Cały świat odwiedza jeden teatr

Rozpoczyna się sezon transmisji z Metropolitan w Nowym Jorku. Przygotowano aż 12 przedstawień. W Polsce obejrzą je widzowie w 10 miastach

Publikacja: 09.10.2012 08:58

Anna Netrebko i Ambrogio Maestri w „Napoju miłosnym”. Pełen wykaz transmisji i sal w Polsce na www.o

Anna Netrebko i Ambrogio Maestri w „Napoju miłosnym”. Pełen wykaz transmisji i sal w Polsce na www.operainfo.pl

Foto: Metropolitan Opera

To najbardziej spektakularny sukces ostatnich lat, zmieniający sposób odbioru elitarnej sztuki, za jaką uchodziła opera. Gdy w 2006 r. Metropolitan po raz pierwszy zdecydowała się na bezpośrednią transmisję swego przedstawienia do sal kinowych w USA, sprzedano 30 tys. biletów. W tym sezonie szacuje się, że będzie to 3 miliony widzów w 54 krajach.

W Polsce transmisje zyskały popularność nie tylko w największych miastach (Katowice, Kraków, Łódź, Warszawa, Wrocław). Mają też widzów w Elblągu, Gliwicach, Kielcach, Olsztynie i Rzeszowie.

Autorem rewolucji w promocji opery jest dyrektor nowojorskiej MET Peter Gelb, który do tego teatru przyszedł z przemysłu fonograficznego. Zapowiedział, że chce pozyskać nową publiczność i zarabiać, i widać wie, jak to robić.

Ze względu na różnice czasowe między Ameryką a Europą zdecydowano się pokazywać przedstawienia, które w Nowym Jorku w soboty zaczynają się o godz. 13. Wybierane są najważniejsze premiery i spektakle z udziałem gwiazd. Cykl rozpocznie w sobotę „Napój miłosny" Donizettiego, w obsadzie m.in. Anna Netrebko i Mariusz Kwiecień.

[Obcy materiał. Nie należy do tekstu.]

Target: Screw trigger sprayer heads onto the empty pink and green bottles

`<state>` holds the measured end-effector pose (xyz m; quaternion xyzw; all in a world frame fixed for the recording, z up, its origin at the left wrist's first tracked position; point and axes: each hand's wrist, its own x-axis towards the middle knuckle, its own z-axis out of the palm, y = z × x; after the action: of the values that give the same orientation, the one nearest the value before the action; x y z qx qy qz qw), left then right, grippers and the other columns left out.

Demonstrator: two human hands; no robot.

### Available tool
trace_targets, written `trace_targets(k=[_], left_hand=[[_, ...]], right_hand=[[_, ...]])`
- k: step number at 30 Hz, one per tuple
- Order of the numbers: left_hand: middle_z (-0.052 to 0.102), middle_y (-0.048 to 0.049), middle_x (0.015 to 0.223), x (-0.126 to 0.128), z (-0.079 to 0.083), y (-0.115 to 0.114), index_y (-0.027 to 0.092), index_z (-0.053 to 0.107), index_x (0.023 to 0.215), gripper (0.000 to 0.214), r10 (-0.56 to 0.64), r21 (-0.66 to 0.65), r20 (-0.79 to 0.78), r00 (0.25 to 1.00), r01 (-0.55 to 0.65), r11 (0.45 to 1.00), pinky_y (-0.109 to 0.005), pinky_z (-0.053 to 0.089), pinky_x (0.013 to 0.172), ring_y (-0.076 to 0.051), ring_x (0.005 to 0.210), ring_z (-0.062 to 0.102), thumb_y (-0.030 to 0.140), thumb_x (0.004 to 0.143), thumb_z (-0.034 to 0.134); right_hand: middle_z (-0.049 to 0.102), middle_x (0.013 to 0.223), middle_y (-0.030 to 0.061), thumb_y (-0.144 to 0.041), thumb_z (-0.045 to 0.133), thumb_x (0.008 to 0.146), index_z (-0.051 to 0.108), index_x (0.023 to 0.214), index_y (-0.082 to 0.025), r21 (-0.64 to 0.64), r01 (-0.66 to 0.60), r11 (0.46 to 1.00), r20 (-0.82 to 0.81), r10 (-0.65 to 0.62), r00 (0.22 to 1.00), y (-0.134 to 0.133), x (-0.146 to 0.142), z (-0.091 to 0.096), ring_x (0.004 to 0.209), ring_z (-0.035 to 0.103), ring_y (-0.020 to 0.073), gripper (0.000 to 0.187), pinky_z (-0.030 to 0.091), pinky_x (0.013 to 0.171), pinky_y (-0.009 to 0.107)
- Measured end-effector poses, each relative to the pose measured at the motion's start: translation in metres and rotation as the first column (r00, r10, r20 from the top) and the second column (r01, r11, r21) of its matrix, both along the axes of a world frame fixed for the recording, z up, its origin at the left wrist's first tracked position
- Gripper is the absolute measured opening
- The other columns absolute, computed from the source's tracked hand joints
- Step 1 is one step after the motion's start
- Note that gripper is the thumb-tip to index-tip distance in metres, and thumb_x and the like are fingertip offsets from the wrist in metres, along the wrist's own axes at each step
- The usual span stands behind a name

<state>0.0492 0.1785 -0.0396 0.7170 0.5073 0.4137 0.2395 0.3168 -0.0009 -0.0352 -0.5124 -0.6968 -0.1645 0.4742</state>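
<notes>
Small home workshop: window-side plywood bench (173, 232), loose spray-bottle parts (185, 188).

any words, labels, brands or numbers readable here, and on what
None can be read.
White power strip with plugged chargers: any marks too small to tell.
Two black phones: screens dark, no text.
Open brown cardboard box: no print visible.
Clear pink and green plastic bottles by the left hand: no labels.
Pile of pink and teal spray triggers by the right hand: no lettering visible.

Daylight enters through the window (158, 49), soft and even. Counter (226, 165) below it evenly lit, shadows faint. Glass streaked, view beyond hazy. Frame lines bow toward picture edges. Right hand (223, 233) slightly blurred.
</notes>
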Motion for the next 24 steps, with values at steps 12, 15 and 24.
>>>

Jako pierwsza na transmisje zdecydowała się u nas w 2008 r. Filharmonia Łódzka i robi to nadal. – Mamy ten przywilej, że umowę zawieramy bezpośrednio z teatrem – mówi „Rz", Lech Dzierżanowski, dyr. artystyczny Filharmonii Łódzkiej. – Ci, co zdecydowali się na transmisje po nas, muszą korzystać z czeskiego pośrednika i dzielić się z nim swoją częścią.

Aby uzyskać licencję, trzeba dysponować cyfrowym projektorem i aparaturą zapewniającą dźwięk Dolby Digital 5.1 Surround, ale Amerykanie nie są zbyt restrykcyjni w kontroli warunków technicznych. Można kupić część przedstawień lub uzyskać zgodę na retransmisję w innym terminie. Tak było np., gdy „Manon" z Anną Netrebko i Piotrem Beczałą nadawano w Wielką Sobotę.

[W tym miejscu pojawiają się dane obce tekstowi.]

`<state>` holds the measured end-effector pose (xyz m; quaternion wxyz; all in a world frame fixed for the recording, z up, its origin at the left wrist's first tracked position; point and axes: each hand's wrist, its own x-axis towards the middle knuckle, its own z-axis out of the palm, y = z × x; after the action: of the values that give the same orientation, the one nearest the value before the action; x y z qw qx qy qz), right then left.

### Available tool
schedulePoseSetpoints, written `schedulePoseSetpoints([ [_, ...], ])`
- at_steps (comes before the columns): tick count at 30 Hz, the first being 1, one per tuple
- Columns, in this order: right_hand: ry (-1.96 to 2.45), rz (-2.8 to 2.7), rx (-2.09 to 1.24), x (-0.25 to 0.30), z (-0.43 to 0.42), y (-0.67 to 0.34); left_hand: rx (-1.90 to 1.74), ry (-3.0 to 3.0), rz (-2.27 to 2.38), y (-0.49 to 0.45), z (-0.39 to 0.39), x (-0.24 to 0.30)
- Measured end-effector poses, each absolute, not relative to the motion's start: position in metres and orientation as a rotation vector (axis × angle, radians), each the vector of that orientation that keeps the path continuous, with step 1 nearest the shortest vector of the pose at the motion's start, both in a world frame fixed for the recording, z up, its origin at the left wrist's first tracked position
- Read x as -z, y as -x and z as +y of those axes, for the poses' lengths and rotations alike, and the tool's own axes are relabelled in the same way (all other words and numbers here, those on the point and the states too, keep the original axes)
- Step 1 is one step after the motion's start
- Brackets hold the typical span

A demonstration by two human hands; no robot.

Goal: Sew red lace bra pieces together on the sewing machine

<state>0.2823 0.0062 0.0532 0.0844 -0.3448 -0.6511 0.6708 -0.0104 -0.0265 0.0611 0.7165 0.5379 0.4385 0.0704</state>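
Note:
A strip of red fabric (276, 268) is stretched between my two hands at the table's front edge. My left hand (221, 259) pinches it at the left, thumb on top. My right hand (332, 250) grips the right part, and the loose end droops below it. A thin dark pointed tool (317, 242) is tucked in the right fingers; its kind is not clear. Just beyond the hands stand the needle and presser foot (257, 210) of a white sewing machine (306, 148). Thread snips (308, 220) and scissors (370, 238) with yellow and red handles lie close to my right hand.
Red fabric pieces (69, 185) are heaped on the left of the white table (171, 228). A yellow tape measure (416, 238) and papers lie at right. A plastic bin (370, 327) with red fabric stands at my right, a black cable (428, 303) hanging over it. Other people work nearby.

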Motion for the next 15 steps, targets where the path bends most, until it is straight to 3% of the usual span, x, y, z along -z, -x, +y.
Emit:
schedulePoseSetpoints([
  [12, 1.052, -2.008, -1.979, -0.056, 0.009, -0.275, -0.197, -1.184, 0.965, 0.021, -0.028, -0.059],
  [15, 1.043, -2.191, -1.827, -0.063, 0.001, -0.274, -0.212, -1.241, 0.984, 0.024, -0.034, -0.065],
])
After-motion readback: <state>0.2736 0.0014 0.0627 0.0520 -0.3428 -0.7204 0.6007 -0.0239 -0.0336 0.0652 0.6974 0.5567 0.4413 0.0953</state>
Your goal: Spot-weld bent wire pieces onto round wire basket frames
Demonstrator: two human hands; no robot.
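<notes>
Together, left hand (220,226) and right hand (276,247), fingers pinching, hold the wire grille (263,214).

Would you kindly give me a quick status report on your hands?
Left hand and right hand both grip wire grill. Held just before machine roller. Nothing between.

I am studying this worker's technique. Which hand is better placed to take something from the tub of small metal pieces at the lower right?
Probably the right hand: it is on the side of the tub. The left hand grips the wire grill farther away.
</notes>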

Frekwencja w Filharmonii Łódzkiej wynosi 80–90 proc., a znakomita część biletów sprzedaje się od razu w abonamencie na cały sezon. A jednak nie jest to interes dochodowy. – Zbyt dużo kosztuje nas wynajęcie aparatury – mówi Lech Dzierżanowski. – Warto wszakże nieco do tego pomysłu dokładać.

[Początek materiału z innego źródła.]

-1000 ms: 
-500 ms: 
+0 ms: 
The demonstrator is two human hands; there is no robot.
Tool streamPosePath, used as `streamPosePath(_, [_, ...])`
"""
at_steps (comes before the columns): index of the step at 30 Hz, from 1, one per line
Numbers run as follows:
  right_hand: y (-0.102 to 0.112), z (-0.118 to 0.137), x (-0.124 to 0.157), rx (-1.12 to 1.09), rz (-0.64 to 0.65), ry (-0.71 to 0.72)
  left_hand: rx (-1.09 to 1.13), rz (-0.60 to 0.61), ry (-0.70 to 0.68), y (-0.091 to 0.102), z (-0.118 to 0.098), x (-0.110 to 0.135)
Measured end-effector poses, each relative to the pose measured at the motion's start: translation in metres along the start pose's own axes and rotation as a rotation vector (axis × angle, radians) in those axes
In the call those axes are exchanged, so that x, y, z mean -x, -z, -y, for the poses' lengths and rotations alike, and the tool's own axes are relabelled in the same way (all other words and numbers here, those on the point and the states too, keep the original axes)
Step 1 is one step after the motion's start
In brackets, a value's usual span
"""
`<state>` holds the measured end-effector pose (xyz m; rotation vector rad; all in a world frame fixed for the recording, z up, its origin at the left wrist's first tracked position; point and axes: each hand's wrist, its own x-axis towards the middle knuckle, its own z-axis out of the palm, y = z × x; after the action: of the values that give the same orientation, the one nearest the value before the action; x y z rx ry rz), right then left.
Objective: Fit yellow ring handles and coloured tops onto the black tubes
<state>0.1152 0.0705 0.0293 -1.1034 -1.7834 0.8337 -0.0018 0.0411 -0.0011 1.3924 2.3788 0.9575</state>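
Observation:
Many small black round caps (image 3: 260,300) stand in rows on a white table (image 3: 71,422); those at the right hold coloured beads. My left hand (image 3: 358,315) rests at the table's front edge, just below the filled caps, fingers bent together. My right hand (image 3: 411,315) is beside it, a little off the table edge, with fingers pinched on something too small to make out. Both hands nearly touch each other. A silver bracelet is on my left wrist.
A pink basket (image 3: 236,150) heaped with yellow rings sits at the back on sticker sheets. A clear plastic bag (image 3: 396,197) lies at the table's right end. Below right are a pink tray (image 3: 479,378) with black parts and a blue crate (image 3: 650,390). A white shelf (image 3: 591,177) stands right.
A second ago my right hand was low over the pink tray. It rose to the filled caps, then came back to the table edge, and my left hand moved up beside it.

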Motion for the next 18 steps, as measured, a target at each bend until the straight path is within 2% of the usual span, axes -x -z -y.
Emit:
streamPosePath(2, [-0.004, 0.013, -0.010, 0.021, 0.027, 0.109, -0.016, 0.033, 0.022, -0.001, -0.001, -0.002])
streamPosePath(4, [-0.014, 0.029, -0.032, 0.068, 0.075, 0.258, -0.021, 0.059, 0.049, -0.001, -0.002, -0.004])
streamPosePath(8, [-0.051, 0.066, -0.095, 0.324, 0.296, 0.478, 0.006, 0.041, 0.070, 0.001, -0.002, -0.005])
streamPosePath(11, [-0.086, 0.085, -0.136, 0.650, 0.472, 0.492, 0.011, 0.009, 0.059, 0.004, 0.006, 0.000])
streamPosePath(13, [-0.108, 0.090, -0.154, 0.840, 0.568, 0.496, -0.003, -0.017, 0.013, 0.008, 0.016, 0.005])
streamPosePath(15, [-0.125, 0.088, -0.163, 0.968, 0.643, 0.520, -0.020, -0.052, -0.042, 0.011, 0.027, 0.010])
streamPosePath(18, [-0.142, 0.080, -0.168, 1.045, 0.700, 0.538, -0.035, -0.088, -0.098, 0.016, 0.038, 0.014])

W lepszej sytuacji są kina dysponujące własnym sprzętem. – Jeśli sprzedamy około 100 biletów, koszty się zwracają – mówi Urszula Biel, kierowniczka kina Amok z Gliwickiego Teatru Muzycznego. Przyznaje, że nie zawsze jest to łatwe: – Pewne tytuły, jak ubiegłoroczna „Satayagraha", nie mają wzięcia, choć to piękny spektakl. Za to są pewniaki, przy których nie musimy troszczyć się o frekwencję.

Nie wszędzie też sprawdził się pomysł pokazywania transmisji w multipleksach, bo wizyta w nowojorskiej operze ma być specjalnym wydarzeniem. Wielu organizatorów – jak Filharmonia Łódzka – drukuje więc specjalne, eleganckie programy, warszawski Teatr Studio, który kupił projektor za 130 tys. zł, zaprasza na prelekcje przed spektaklami, jest też lampka wina.

Ten sposób wizyty w operze ma przyszłość, śladem Metropolitan poszły inne sceny. Gliwicki Teatr Muzyczny zdecydował się na transmisje baletowe z moskiewskiego Teatru Bolszoj, a w listopadzie rusza cykl czterech spektakli z Nederlands Dans Theatre.

Ile można zarobić na transmisjach

Za prawo do pokazania przedstawienia Metropolitan pobiera od każdego kina lub teatru 50 proc. wpływów ze sprzedaży biletów, należy również zapłacić ok. 200 USD za tzw. sygnał telewizyjny. Szacuje się, że w całym ub. sezonie nowojorska opera zebrała w ten sposób ponad 25 mln USD, 2/3 tej sumy pochodziło z Ameryki Płn. Roczny budżet Metropolitan Opera wynosi ok. 330 mln USD, z czego 43 proc. stanowią dotacje sponsorów. Pozostałą sumę niemal w całości teatr musi sam wypracować. Dzięki transmisjom, mimo że ich przygotowanie jest kosztowne, MET zlikwidowała deficyt, w jaki wpadła w poprzedniej dekadzie.

To najbardziej spektakularny sukces ostatnich lat, zmieniający sposób odbioru elitarnej sztuki, za jaką uchodziła opera. Gdy w 2006 r. Metropolitan po raz pierwszy zdecydowała się na bezpośrednią transmisję swego przedstawienia do sal kinowych w USA, sprzedano 30 tys. biletów. W tym sezonie szacuje się, że będzie to 3 miliony widzów w 54 krajach.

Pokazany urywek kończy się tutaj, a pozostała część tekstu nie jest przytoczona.